É por isso que práticas sexuais “dissidentes” (em especial, aquelas que não geram prole, ou seja, mais mão de obra para a linha de montagem) sempre foram encaradas como atos de subversão, caso de polícia. Como diria o cantor e compositor Milton Nascimento: “qualquer maneira de amor vale a pena, qualquer maneira de amor vale amar”. Reivindicar maneiras alternativas de construir laços sexuais e afetivos é um modo de pôr em questão os padrões capitalistas de socialização e vida familiar. Esse é, saliente-se, o ponto de partida do excelente livro da psicóloga indígena Geni Núñez, ‘Descolonizando afetos: experimentações sobre outras formas de amar’.

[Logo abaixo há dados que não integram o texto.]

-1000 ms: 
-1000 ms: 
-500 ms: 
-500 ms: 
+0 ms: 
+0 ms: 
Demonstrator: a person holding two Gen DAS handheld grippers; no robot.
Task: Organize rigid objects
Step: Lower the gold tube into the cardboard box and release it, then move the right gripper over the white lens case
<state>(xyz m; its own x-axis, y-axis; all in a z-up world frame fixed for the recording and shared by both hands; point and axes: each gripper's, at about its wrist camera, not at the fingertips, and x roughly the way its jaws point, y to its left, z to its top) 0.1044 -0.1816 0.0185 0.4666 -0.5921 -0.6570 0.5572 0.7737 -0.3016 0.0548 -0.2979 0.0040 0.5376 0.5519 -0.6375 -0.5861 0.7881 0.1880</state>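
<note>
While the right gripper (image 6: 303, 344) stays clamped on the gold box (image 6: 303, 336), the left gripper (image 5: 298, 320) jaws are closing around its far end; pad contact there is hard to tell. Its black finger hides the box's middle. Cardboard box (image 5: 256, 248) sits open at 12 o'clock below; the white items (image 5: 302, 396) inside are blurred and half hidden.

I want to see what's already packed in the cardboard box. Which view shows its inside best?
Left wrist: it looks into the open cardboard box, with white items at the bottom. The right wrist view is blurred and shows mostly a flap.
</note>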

Não há nada de novo nessa constatação: muitos intelectuais e ativistas envolvidos, desde os anos 1970, com a Revolução Sexual e com a Contracultura, viam no homoerotismo um ato de resistência, um meio para reconstruir nossas percepções sobre o que é o corpo, o que o é desejo, o que é o amor, o que é a civilização. Isso está na base dos escritos do americano Norman O. Brown (autor do clássico ‘Love’s Body’). Também está na matriz do trabalho intelectual da australiana Germaine Greer (do estupendo ‘A mulher eunuco’). É, ainda, o núcleo da filosofia dos italianos Mario Mieli e Luciano Parinetto (autores, respectivamente, de ‘Por um comunismo transexual’ e ‘L’utopia nel corpo’). Sexo é política, e homoerotismo é imaginação. Trata-se de experimentar jeitos diferentes de usar o corpo e construir vínculos, para além daquilo que o mercado espera (convertendo, de forma eugenista, a anatomia do trabalhador em uma engrenagem na máquina fabril). Não quero, aqui, pontificar sobre como as pessoas (homens e mulheres, cis e trans, hetero e homossexuais) devem dar vazão a seus desejos, mas, precisamente, militar em prol de um futuro no qual nos abstenhamos da tentação de tentar regulamentar o prazer alheio.
Entristece-me ver jovens gays atacando os “surubeiros do Arpoador” como se fosse o “cruising” o responsável pelo ódio que a sociedade nutre contra a população queer. É desesperador ver garotos, se descobrindo gays agora, cujos horizontes de expectativa se limitam a casar, adotar, frequentar a igreja e entrar para o exército. Aburguesamo-nos? A cultura gay está ligada à expansão das nossas concepções do que é uma vida sexual e afetiva digna, e não a processos de acomodação e conciliação com os valores instituídos. E que o Arpoador siga sendo um palco no qual Mart’nália possa “esperar seu amor”, e herdeiros de João do Rio e de Cazuza consigam flanar.